## Exercise description
Repeat the whole listing exactly.

## Information provided

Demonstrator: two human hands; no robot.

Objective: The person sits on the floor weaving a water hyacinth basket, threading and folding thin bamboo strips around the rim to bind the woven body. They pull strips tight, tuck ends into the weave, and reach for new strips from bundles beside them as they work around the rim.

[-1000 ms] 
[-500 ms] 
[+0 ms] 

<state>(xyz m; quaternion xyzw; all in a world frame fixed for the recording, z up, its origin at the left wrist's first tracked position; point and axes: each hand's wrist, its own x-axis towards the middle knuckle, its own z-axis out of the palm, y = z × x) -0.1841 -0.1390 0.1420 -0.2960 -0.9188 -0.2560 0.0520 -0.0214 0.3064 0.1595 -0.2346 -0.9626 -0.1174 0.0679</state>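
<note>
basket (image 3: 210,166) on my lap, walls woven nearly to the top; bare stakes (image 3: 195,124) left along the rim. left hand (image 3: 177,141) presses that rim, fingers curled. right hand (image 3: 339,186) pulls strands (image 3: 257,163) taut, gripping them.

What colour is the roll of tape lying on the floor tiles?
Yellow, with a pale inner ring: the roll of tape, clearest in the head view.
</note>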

## Solution to the exercise
Demonstrator: two human hands; no robot.

Objective: The person sits on the floor weaving a water hyacinth basket, threading and folding thin bamboo strips around the rim to bind the woven body. They pull strips tight, tuck ends into the weave, and reach for new strips from bundles beside them as they work around the rim.

[-1000 ms] 
[-500 ms] 
[+0 ms] 

<state>(xyz m; quaternion xyzw; all in a world frame fixed for the recording, z up, its origin at the left wrist's first tracked position; point and axes: each hand's wrist, its own x-axis towards the middle knuckle, its own z-axis out of the palm, y = z × x) -0.1841 -0.1390 0.1420 -0.2960 -0.9188 -0.2560 0.0520 -0.0214 0.3064 0.1595 -0.2346 -0.9626 -0.1174 0.0679</state>
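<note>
basket (image 3: 210,166) on my lap, walls woven nearly to the top; bare stakes (image 3: 195,124) left along the rim. left hand (image 3: 177,141) presses that rim, fingers curled. right hand (image 3: 339,186) pulls strands (image 3: 257,163) taut, gripping them.

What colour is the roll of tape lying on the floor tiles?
Yellow, with a pale inner ring: the roll of tape, clearest in the head view.
</note>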

What came before is the complete response.